〈うーん、いくつか理由が考えられるけど……〉

「例えば、どんなの?」



〈仮説その一。キミの好意に気づいていて、遠回しに拒絶している〉

「うっ……」

 いきなり殺傷性の高いものがきた。もしそうだとしたら、ショック死するかもしれない。



〈でも、来週も一緒にお昼食べようってことになったんでしょ? なら違うと思うよ〉

「よかった」

 ホッとする。



〈仮説その二。失恋したばかりで、気持ちを切り替える時間が必要〉

「誰だ! 明李さんをフった男は! 貴様の目は節穴か⁉ 脳天にも穴を空けてやろうか?」

 思わずその場で立ち上がってしまった。



〈まだ仮説だから! 落ち着きなさい! あとキャラ崩れすぎ!〉

「……ごめん」



〈仮説その三。そもそも恋愛に、または男に興味がない〉

「ああ……うん。これはありそう」



〈でもそれならそう言えばいいのに。やっぱり本人が言いたくないってことはその二じゃない?〉

 たしかに、今は恋愛する気がない、というのは、失恋したばかりの女性が言いそうな台詞ではある。



 しかし……。

「あり得ないよ。あんな素敵な人をフるなんて考えられない」

 惚れた弱みかもしれないけれど、彼女のことを嫌いになる要素なんて一つも見当たらない。

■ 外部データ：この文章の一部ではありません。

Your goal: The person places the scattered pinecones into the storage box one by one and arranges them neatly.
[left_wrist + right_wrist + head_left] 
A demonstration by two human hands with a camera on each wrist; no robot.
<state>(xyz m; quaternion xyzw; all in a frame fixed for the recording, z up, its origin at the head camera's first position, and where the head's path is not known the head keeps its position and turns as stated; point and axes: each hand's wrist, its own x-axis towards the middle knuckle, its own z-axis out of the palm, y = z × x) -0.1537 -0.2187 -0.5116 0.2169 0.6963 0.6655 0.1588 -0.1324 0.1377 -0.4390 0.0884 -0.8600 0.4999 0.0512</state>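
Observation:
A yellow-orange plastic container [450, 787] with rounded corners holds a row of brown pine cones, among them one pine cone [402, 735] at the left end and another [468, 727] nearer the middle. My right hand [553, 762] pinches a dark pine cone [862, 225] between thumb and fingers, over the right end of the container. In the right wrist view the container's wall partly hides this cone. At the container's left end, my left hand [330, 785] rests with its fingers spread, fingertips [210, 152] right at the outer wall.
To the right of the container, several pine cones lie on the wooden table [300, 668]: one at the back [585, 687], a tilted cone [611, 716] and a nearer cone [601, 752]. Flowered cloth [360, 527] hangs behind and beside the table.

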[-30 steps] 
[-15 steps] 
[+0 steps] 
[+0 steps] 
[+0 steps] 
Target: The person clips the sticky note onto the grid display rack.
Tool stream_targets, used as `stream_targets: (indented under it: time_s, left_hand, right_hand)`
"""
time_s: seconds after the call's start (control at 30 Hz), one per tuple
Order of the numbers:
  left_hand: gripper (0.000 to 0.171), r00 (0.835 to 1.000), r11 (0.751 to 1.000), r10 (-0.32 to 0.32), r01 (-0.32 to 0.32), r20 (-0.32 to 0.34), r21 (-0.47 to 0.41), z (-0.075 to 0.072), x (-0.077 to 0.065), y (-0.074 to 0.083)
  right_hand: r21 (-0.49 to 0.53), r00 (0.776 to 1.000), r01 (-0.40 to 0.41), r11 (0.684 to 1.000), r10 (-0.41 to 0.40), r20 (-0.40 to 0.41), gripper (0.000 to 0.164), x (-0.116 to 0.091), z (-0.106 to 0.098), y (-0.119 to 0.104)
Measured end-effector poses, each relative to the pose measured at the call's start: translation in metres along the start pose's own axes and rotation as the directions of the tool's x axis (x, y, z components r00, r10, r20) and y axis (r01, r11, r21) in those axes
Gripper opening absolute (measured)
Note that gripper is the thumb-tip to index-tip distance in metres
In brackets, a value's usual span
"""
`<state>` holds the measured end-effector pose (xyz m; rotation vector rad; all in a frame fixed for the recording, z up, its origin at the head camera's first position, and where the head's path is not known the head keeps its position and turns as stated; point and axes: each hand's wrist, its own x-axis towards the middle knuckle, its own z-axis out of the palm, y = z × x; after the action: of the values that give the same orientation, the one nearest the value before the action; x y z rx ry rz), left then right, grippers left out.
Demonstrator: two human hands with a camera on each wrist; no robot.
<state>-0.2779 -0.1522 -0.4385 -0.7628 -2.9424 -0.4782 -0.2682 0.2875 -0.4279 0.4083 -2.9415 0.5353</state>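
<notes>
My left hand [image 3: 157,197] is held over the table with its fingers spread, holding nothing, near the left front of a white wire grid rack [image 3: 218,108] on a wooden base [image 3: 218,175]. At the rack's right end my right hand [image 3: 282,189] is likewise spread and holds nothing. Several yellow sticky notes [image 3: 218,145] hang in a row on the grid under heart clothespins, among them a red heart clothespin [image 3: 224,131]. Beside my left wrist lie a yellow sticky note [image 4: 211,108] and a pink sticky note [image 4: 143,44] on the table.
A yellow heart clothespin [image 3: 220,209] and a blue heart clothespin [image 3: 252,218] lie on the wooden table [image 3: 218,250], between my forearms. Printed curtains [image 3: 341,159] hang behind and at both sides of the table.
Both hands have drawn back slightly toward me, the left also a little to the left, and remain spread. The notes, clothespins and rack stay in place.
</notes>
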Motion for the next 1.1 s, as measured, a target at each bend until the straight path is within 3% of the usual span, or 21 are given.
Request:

〈それはキミの主観でしょ。もしかすると、プライベートではだらしない人かもしれないよ。部屋とかぐちゃぐちゃだったりして……〉

「僕ならそんなの、全然許せる。むしろ欠点の一つや二つくらいあってくれないと困る!」



〈はいはい。でも、嫌われてはいないってことはわかったからよかったんじゃない? まずは一歩前進〉

「まあね。だけど、僕を恋愛対象として見ていないこともわかった」

 僕は力なく笑う。いつも以上に悲観的になっている。